Write out the lines starting at the one that holds "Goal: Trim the" and ending with the final line of the data, exactly and with no others.

--- INPUT DATA Enclosed Below ---

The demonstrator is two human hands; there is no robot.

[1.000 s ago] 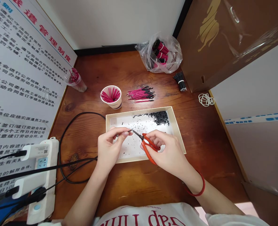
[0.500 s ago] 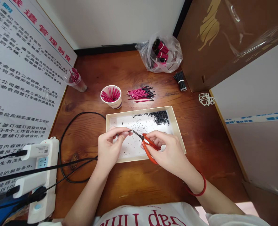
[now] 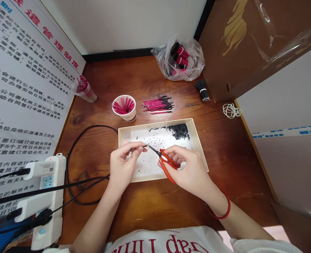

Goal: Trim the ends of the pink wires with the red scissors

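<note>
My left hand is closed over the left half of a shallow cardboard box lid, thumb and index finger pinching a thin dark wire, mostly hidden by the fingers. In my right hand is a pair of orange-handled scissors with narrow dark blades, pointing left. Their tips meet the end of the wire at my left fingertips. Below, the white floor of the lid bears scattered tiny dark bits and a heap of short black pieces in the far right corner.
Behind the lid stand a paper cup of red wires and a pile of red-and-black wires. Farther off are a plastic bag of bundles, a black wire bundle and a clear cup. A power strip with cables lies left.
Both hands keep nearly the same place over the lid. The scissor tips and left fingertips have shifted only very slightly.
</note>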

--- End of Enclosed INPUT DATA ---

» **EXPECTED ANSWER**:
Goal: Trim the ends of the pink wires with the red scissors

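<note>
My left hand is closed over the left half of a shallow cardboard box lid, thumb and index finger pinching a thin dark wire, mostly hidden by the fingers. In my right hand is a pair of orange-handled scissors with narrow dark blades, pointing left. Their tips meet the end of the wire at my left fingertips. Below, the white floor of the lid bears scattered tiny dark bits and a heap of short black pieces in the far right corner.
Behind the lid stand a paper cup of red wires and a pile of red-and-black wires. Farther off are a plastic bag of bundles, a black wire bundle and a clear cup. A power strip with cables lies left.
Both hands keep nearly the same place over the lid. The scissor tips and left fingertips have shifted only very slightly.
</note>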

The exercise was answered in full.